Martin Argyroglo est photographe indépendant, spécialisé en architecture et en spectacle vivant. Depuis 2018, il suit en images, pour le compte de Sciences Po, le chantier du 1 Saint-Thomas.
Quelle a été votre première impression en découvrant le site du 1 Saint-Thomas ?
Je connais bien la place Saint-Thomas d’Aquin et son église, et pourtant, je ne soupçonnais pas qu’il y avait un tel espace juste derrière, en plein VIIe arrondissement. Au-delà de cette place déjà un peu cachée, on découvre un autre lieu, plus caché encore, qui ressemble à une petite ville, avec ses circulations, ses cours et ses bâtiments. Les travaux n’avaient pas encore commencé quand je suis venu la première fois, le lieu était dans son jus, avec un aspect patrimonial fort, et un croisement d’époques très intéressant : un cloître, un bâtiment des années 1920, et un projet d’architecture très contemporaine. C’est rare de voir en plein Paris une telle diversité d’époques sur un chantier de cette ampleur.
Quel est votre lieu favori à Saint-Thomas ?
Le lieu que je trouve le plus spectaculaire, c’est la cour Gribeauval, qui a beaucoup changé et où sera vraiment incarné le projet. J’ai assisté à la destruction du bâtiment moderne, qui a été une phase très spectaculaire, puis vu apparaître ce grand trou, cet immense espace creusé en sous-sol. Il y a plein de possibles à ce moment-là, on peut imaginer des tas de choses. Ça m’a fait penser au trou des Halles, où Marco Ferrerri avait tourné un western. Et maintenant le Pavillon, très contemporain, est quasiment terminé. Ce qui m’intéresse, c’est de voir le processus, l’entre-deux.
Est-ce là, dans ce processus, que vous trouvez votre motivation à faire de la photographie d’architecture ?
L’intérêt est de noter des choses en mutation : à chaque passage, les choses sont différentes. Parfois, on peine à voir les évolutions, comme face à un enfant qui grandit. Il faut revenir aux premières images pour percevoir le changement. Souvent, les commandes concernent des bâtiments qui viennent d’être livrés, avant que les usagers s’en emparent. Cela produit une image fixe, mais qui permet de comprendre les intentions des architectes. Je suis content si je peux revenir sur les lieux plus tard, pour voir comment ils sont habités. Parfois, il se passe complètement autre chose que ce qui était prévu, la vie du bâtiment prend le pas sur l’image de papier glacé. Les deux moments m’intéressent. Et puis j’aime explorer des mondes particuliers dans un espace parisien très codé. Il est rare de voir de nouveaux objets dans Paris.

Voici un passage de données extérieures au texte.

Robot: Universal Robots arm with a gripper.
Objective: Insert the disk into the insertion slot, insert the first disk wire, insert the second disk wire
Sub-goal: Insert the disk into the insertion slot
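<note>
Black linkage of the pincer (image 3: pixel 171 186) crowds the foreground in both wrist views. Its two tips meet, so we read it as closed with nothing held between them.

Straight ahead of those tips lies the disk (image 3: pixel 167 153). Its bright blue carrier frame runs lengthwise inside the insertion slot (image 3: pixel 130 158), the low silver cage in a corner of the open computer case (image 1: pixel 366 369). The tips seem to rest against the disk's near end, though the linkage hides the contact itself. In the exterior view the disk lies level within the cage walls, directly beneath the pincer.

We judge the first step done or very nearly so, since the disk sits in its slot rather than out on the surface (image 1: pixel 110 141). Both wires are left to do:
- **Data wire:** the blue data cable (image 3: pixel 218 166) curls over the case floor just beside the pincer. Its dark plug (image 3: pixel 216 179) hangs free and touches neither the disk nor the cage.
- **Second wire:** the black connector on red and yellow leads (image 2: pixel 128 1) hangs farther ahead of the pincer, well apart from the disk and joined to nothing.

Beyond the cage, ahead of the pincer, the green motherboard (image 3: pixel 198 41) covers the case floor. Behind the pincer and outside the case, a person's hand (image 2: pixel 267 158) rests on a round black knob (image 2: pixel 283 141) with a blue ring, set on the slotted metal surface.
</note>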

Faut-il s’y connaître un peu en architecture pour faire de bonnes images d’architecture ?
Il faut s’y connaître un minimum, mais c’est bien aussi d’avoir un œil profane, pour être plus disponible à ce qui peut se passer visuellement. Je me mets dans la peau du curieux qui se promène. Surtout sur un chantier, quand on y va très régulièrement, on peut avoir le sentiment de revoir les mêmes choses. Mais le chantier est toujours pourvoyeur de nouvelles formes.
Est-ce que vous dialoguez beaucoup avec les responsables du chantier, les compagnons et les ouvriers sur place ?
Pas forcément, parce qu’ils sont très occupés, et beaucoup sont rétifs à se faire prendre en photo. Ça peut m’arriver pour documenter certaines étapes ou certains gestes, comme je l’ai fait à Saint-Thomas avec les tailleurs de pierre. En discutant, ça aide à faire de bonnes photos, en détournant l’attention de l’appareil.
Quelle est la place de l’humain dans vos photos, qu’il s’agisse de personnes évoluant sur des chantiers et dans des bâtiments, d’acteurs dans des spectacles ou des silhouettes entrevues dans votre série Fenêtres sur tour ?
Je ne suis pas un photographe de portrait, je suis un observateur. J’aime travailler in situ, photographier en studio m’angoisserait beaucoup ! Je préfère la notion de figure qui s’intègre dans un tableau vivant, dans une relation au paysage. La notion de chorégraphie m’intéresse beaucoup, que ce soit sur scène ou dans un espace urbain. Et j’aime retrouver des logiques communes chez un architecte, un metteur en scène ou un chorégraphe. Ils travaillent de la même manière : ils créent une relation entre un espace et des gens, élaborent des images et proposent des paysages. Ils travaillent à une scénographie, un dispositif, ils réfléchissent à la façon de s’approprier l’espace. J’aime l’idée que des architectes me proposent un travail parce qu’ils ont vu mes photos de spectacles, et inversement.